Art, Life

A royal road to immortality

https://upload.wikimedia.org/wikipedia/commons/b/bf/Athelstan.jpg
King Athelstan (reigned 924-927)  the earliest known depiction of a crowned British monarch. Coincidentally, he has a red beard.

Scanning the news, I came across a photograph of a red-bearded Prince Harry looking remarkably like his namesake, King Henry VIII. Although, with the changing lines of the royal houses over the centuries, their relationship is distant in more than time, there is a genetic link through King Henry’s sister, Margaret. I was struck by how easy it was to recognise the resemblance of a 21stC prince to a 16thC king and realised how many statues and memorials there are to the members of the various houses of the British monarchy.

I doubt there are many places in this country where there is not at least one representation of a member of the royal line and their images are found worldwide. Love them or hate them, royalist or not, the monarchy is at the heart of British history and its imagery cannot be dismissed. It is everywhere, from our postage stamps to our currency and most of the time, it is so familiar that we barely even notice it is there.

I wonder if it feels odd for the Royal Family to see the portraits of their ancestors and predecessors everywhere they look? Perhaps, if they think of it at all, it is to wonder if it seems odd for us not to do so with our own. Can you imagine what it would be like to know, not only the faces but the histories of your own family, not as scattered anecdotes or fragmentary evidence, but in depth and detail, going back many hundreds of years and spanning many countries?

King Henry VIII

Many of us have the odd photograph or two of our grandparents, maybe even our great-grandparents. A few may have a pre-photographic portrait in paint or pencil. For the majority of us, though, the faces that are more than a generation or two back in time are already lost, their memories fading into oblivion as those who knew them follow them through that final portal. Our grandfather’s grandfather ceases, in some way, to be a ‘real’ person and becomes an ancestor… and our society lost its reverent connection to the Ancestors many moons ago.

It is an odd thought…  you may still live in the house they built, or be able to see their names carved on a memorial…trace their lives back through legal paper trails or hold a treasured possession in your hand. They were real…human beings… and now, somehow, they are not. They are no more than an idea, a second-hand memory. Yet their presence in our lives is as vital as it was to those of our ancestors who revered the Ancestors.

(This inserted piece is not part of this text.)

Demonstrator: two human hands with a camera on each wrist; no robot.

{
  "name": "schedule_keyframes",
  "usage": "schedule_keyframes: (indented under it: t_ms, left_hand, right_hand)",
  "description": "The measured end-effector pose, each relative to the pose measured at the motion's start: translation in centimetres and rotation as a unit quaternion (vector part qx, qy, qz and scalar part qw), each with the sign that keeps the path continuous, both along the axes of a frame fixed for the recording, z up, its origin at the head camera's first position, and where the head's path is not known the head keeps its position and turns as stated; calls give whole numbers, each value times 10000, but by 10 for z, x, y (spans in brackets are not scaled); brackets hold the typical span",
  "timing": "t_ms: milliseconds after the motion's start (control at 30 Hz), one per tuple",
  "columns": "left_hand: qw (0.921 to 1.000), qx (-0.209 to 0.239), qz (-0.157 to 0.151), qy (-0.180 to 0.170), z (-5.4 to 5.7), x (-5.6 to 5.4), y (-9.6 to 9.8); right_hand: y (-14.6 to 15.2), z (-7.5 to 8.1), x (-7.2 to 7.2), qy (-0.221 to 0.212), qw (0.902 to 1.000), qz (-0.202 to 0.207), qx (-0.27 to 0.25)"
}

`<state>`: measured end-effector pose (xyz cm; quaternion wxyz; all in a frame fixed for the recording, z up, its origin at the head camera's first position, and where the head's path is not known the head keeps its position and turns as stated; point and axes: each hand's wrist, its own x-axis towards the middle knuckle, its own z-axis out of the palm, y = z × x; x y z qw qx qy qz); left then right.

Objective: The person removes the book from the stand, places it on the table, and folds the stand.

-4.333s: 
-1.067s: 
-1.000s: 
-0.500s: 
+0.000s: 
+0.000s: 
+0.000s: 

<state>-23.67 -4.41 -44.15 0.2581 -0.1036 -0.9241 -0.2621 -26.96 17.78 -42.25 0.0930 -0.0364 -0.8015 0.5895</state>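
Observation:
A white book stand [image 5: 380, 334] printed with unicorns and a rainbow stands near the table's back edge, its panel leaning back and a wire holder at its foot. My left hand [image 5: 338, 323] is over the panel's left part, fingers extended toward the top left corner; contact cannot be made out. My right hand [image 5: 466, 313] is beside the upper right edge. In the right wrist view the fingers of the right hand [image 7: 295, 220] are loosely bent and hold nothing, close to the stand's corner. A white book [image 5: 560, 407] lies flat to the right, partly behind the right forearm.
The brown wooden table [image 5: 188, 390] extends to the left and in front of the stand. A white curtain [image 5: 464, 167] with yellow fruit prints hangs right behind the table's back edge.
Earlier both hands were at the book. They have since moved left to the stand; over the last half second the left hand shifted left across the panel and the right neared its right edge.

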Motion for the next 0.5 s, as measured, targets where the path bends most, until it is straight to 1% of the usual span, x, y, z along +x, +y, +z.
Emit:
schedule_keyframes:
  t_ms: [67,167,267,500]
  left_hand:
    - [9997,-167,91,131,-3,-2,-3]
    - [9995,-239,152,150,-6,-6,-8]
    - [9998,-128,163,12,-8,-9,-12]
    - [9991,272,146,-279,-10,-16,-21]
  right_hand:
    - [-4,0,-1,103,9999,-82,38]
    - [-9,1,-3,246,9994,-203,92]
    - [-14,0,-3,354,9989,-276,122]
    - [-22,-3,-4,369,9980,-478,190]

There has been a good deal of research done in recent years about the transmission of genetic traits and scientists have highlighted the possibility that even memory can be transmitted from one generation to the next. The promises in genetics at present are both exciting and disturbing. One piece of research even claims that in as little as twenty-five years we could be capable of maintaining youth indefinitely and achieving theoretical immortality. This immediately raised questions for me about overpopulation and even whether any sane person would want to live and be young forever… but that is a whole other debate.

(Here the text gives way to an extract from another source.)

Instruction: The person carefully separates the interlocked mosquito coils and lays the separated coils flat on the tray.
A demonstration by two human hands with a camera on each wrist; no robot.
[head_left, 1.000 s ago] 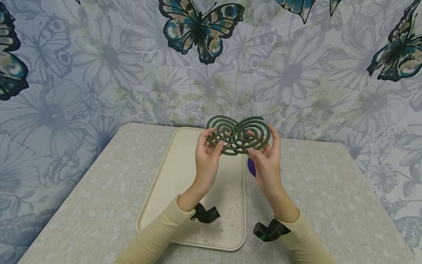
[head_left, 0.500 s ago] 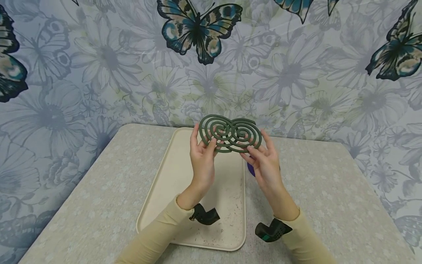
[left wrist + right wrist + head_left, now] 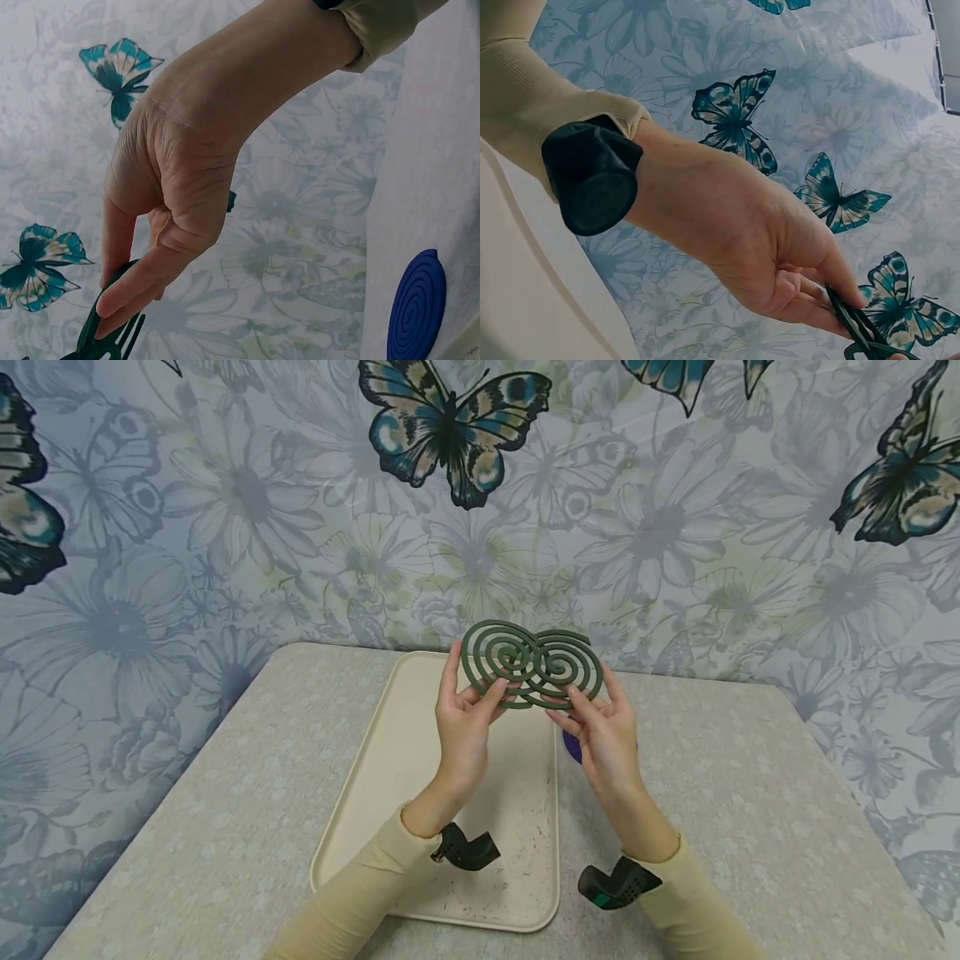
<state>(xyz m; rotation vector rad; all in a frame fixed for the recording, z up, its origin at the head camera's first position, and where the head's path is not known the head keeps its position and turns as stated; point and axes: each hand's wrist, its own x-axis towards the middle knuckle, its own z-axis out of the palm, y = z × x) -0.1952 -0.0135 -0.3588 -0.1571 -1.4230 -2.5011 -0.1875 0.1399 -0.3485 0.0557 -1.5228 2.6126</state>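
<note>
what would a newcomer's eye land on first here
Probably the overlapping green spirals, held up centrally by the left hand and right hand. Next, the big butterfly on the backdrop, at the head view's top centre. Then the purple disc beside the tray, partly hidden by the right hand.

A butterfly-printed backdrop [image 3: 315, 552] of pale grey-lilac flowers rises behind a light grey, faintly patterned table [image 3: 720, 785].
Large teal, black and cream butterflies [image 3: 453, 431] stand out boldly across the print, over softer grey daisies [image 3: 663, 527]; on the tabletop I see a cream rectangular tray [image 3: 397, 793] with rounded corners, dark specks [image 3: 517, 860] scattered over its near end, and, just beside its right edge, a flat blue-purple spiral disc [image 3: 416, 304], partly hidden from above.
</note>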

Even so, that thought has spawned many stories of the quest for an Elixir of Youth and the desire for immortality haunts many who would wish to leave a lasting mark upon the world forgetting that we already do. What we have received from our ancestors through evolution, genetics and memory lives on in each one of us. Every person contributes to the collective experience of the species and each of us may transmit it to the next generation, carrying the legacy of our ancestors’ lives forward to a time when we will have long since joined them. In this respect, we carry the seeds of immortality, from the first Man to the last, from the beginning to the end of time.

Even that made me wonder…if humankind ceases one day to exist, what dies with us? Will the universe itself even exist without our observation creating it for our attention, nanosecond by nanosecond? Perhaps the multiplicities of our human ‘being’ will resolve itself into Unity without the interference of our presence and consciousness and our need to dissect in order to understand?

The world may continue without us, the universe may keep spinning its mysteries, but without Man to observe the measure of linear time, will time still exist as we know it or will its absence open the doors to a single and universal Moment of No-Time? And if there is a No-Time that is All-Time, then Man can neither come into being nor cease to exist.

We will never know the answer to that particular riddle… or if we do it will be because ‘it’s life, Jim, but not as we know it’.

Franz_Xaver_Winterhalter_Family_of_Queen_Victoria
Winterhalter portrait of Queen Victoria, Prince Albert and their children

Perhaps our ancestors were right to revere the Ancestors, because they have not simply been erased from the story, but will live on each of us for as long as mankind survives… and every one of us adds our own experience to the continuing story of the future. It follows then that we have a responsibility to ensure that our legacy of experience is worth leaving and has value for our descendants.

It occurred to me too that the royal family are not the only ones to be able to look into the eyes of their ancestors every day; humanity ultimately shares a common heritage and every face we see, every pair of eyes we meet, mirrors back to us something of our own.

1 thought on “A royal road to immortality”

  1. A lovely thoughtful piece of writing. With the publication of my book, The Last Pilgrim, I discovered a whole population of Pilgrim descendants out there, thirsty for knowledge of their ancestors.